Войдя в свою келью, царица-инокиня переоделась и, усаживаясь в кресло, обратилась к своей юной гостье:

– Так ты – дочь боярина, то бишь графа Бориса Петровича Шереметева? Мой покойный царь-муж русских прирождённых бояр в немецкие графы производил. Любил покойник Неметчину и чуть всей Руси в Неметчину не повернул! – взволнованно добавила она и, показывая графине Наталье место на стуле, рядом с собою, предложила ей: – Садись!.. В ногах правды нет!

– Смею ли я, царица-матушка, сидеть пред тобою?

– Какая я царица? Монахиня смиренная я, а не царица… Точно, была и я царицей, только это давным-давно прошло. Всё прошло, всё порушилось… Ну, поведай мне, Натальюшка, что нового? Правду ли говорят, что мой внучек-царь Меншикова отправил в ссылку?

– Правда, государыня-матушка, правда, князь Меншиков в государеву опалу попал.

– И ништо, ништо ему. Ещё лютой казни следовало бы его предать. Злодей он, мне и сынку моему злополучному. Немало этот Меншиков злобы да несчастья принёс. О, Господи, прости, помилуй!.. Словами своими я грех совершила! Грешница я, грешница!.. Да уж больно много я выстрадала, много лютого горя перенесла, оттого и сердце моё стало такое злобное! Значит, Меншикова постигла кара Господня? О его падении недавно писал мне Остерман. Да плохо я ему верю: подлиза он, льстец, хитрый немец. Крепко боюсь я, что он и внука моего, Петрушеньку, испортил… Вот ещё Долгоруковых я, грешница, недолюбливаю! А говорят, князь Иван днюет и ночует у государя… Государь молоденек, привязчив, глядишь – живо всего послушает, что вороги его из корысти для себя посоветуют. А долго ли тут до греха? Вот и болит моё сердце, как бы Петрушеньку не испортили!.. Кто их знает, что людишки, близ него, молоденького, несмышлёного, стоящие, задумали. Совсем не знаю я князя Ивана… Может, ты… графинюшка, знаешь его?

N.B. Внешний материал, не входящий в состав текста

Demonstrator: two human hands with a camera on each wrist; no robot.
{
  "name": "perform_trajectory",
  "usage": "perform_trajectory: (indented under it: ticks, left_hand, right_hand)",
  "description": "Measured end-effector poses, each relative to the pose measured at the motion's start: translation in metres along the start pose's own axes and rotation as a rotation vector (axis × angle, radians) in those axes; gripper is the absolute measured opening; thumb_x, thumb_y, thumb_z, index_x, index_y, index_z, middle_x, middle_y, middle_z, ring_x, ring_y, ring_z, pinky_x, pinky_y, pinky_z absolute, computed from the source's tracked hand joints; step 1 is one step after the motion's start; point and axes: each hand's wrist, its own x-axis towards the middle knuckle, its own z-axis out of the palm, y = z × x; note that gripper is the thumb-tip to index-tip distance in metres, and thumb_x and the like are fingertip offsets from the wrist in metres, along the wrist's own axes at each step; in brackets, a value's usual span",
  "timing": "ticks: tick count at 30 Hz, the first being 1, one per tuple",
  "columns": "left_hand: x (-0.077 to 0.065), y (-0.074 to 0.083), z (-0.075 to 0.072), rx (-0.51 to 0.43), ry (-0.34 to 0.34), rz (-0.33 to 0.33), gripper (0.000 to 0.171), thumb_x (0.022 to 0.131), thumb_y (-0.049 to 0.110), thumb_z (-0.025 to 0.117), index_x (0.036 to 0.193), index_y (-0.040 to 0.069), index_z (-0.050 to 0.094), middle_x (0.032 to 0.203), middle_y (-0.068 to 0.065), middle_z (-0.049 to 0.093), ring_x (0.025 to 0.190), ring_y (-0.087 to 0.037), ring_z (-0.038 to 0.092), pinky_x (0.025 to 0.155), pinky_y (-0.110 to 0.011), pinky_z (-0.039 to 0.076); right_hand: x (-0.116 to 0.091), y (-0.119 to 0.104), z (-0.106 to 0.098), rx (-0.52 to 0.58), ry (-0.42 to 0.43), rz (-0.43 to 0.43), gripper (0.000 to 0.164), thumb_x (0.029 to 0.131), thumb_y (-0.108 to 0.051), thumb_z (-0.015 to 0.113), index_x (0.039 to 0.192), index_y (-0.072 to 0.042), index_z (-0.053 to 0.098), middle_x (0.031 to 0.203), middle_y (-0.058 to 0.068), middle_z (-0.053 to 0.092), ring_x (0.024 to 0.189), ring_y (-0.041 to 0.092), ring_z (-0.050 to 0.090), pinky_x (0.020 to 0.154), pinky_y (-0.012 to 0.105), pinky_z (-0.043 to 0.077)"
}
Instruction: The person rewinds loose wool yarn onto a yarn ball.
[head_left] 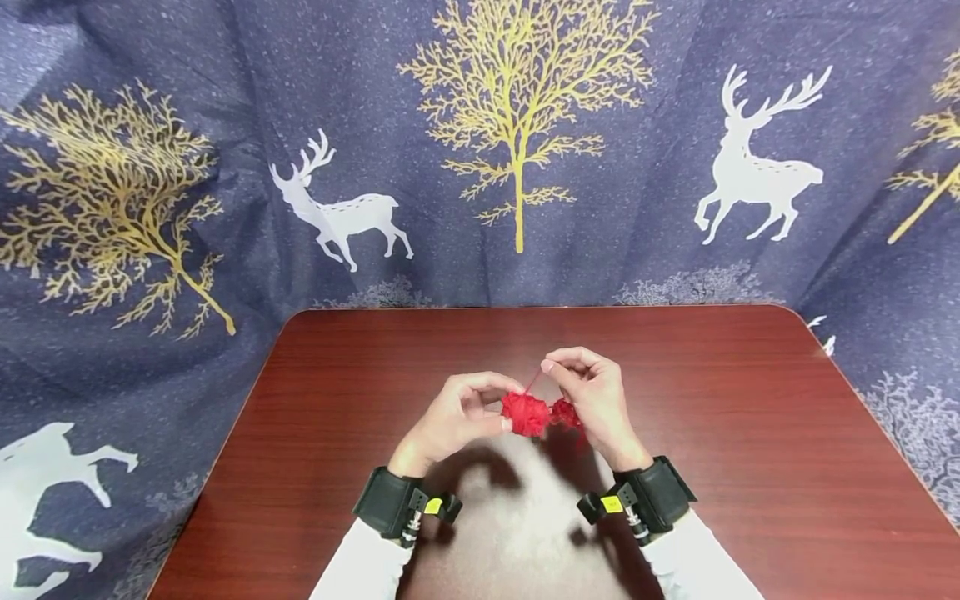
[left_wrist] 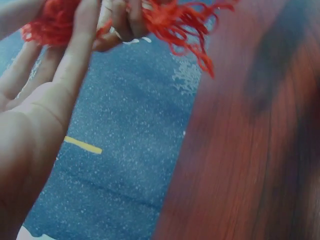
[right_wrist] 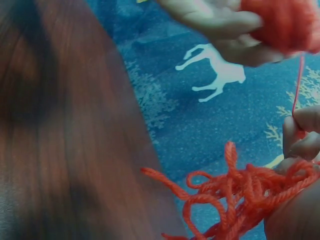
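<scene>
A bundle of red yarn (head_left: 526, 414) is held above the table by my left hand (head_left: 455, 418), thumb on the near side and fingers on the far side. From its top a single strand (right_wrist: 299, 82) runs taut to my right hand (head_left: 595, 398), whose thumb and forefinger pinch it. Against the right palm hangs a loose, looped tangle of red yarn (right_wrist: 240, 195). That tangle (left_wrist: 182, 27) also shows in the left wrist view, its ends dangling. Part of the bundle (left_wrist: 52, 22) is hidden behind the left fingers there.
Below the hands lies a reddish-brown wooden table (head_left: 360, 358) with rounded far corners. A dark blue cloth (head_left: 480, 275) printed with white deer and golden trees hangs behind it. Both wrists wear black straps (head_left: 386, 500) with small cameras.
</scene>
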Motion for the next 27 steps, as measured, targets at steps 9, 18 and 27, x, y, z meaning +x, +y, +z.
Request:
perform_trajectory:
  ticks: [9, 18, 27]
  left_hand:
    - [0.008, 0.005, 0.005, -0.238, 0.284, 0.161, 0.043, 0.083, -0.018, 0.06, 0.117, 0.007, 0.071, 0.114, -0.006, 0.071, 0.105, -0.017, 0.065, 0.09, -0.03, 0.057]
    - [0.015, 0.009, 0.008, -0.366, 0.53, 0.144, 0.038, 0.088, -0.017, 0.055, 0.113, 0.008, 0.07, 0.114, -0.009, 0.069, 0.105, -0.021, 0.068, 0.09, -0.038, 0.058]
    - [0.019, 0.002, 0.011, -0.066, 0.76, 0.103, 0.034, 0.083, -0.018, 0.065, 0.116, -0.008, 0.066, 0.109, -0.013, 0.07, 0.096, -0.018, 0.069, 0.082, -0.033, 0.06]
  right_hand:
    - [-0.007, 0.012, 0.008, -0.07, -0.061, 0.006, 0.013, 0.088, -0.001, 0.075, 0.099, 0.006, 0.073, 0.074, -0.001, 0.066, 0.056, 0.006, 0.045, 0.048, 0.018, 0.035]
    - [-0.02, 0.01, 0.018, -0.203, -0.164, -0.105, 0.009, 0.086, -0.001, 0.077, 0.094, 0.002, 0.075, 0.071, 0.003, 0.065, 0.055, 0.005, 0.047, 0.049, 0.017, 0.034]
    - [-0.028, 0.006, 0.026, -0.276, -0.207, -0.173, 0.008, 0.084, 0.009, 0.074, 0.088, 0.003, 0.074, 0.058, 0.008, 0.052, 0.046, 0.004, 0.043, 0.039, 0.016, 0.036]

– Как же, государыня-матушка, знаю, – вся вспыхнув и опуская свою хорошенькую головку, тихо ответила Наталья Борисовна.

– Да ты что? С чего, что зорька алая, вспыхнула и головушку свою опустила? Видно, полюбила князя Ивана? Так, что ли?

– Матушка царица… Я затем и в обитель приехала, чтобы видеть твои пресветлые очи и, если удастся, испросить твоего благословения на новую жизнь. Князь Иван Алексеевич просит моего согласия с ним под честный венец идти. В Питере я была, там и увидал меня князь Иван. Из Питера он и письмо прислал, просит моего согласия. Скоро он с великим государем в Москву прибудет… В письме-то ещё такая приписка есть: «Хотелось бы мне приехать к тебе в палаты не чужим человеком, а твоим женихом».

– Да мне-то что до этого? С чего ты вздумала моего совета просить?

– А вот с чего, матушка государыня! Ты – святая старица, много горя перенесла и разного несчастья вытерпела, изведала жизнь. Вот Бог и надоумил меня просить твоего совета и последовать мудрым словам твоим. Ещё, матушка царица, ты изволила сказать, что государь привязался к князю Ивану. Правда это… А ведомо ли тебе, что князь Иван ведёт жизнь бесшабашную, разгульную?

– Слышала про то, слышала, вот и боюсь, чтобы мой внук-государь не научился дурным примерам от князя Ивана. Ведь дурное скорее перенимается, чем хорошее.

– А я-то, матушка царица, на что? Став женою князя Ивана, я постараюсь отстранить его от всего дурного… Сердце у него доброе, хорошее; его скоро можно вразумить и от разгула отучить.

– Помоги тебе Господь в этом, Натальюшка! За твоё благое намерение и тебе благо будет.

– Так ты, матушка государыня, благословляешь мой брак с князем Иваном? – радостно спросила Наталья Борисовна.

– Ты, Натальюшка, с первого взгляда пришлась мне по нраву; чистое у тебя сердце, хорошее; я рада твоей судьбе, твоему счастью, только смотри – прочно ли то счастье будет. Я так же, как вот ты, радовалась безмерному счастью, когда выходила за царя Петра замуж, думала, счастью тому и конца не будет, а оно пронеслось, как миг единый. Прости пока, устала я, пойду прилягу. А за князя Ивана выходи. Приедет он в Москву, я с ним сама поговорю.

Счастливой и довольной вернулась молодая графиня Шереметева на Воздвиженку, в свои роскошные палаты.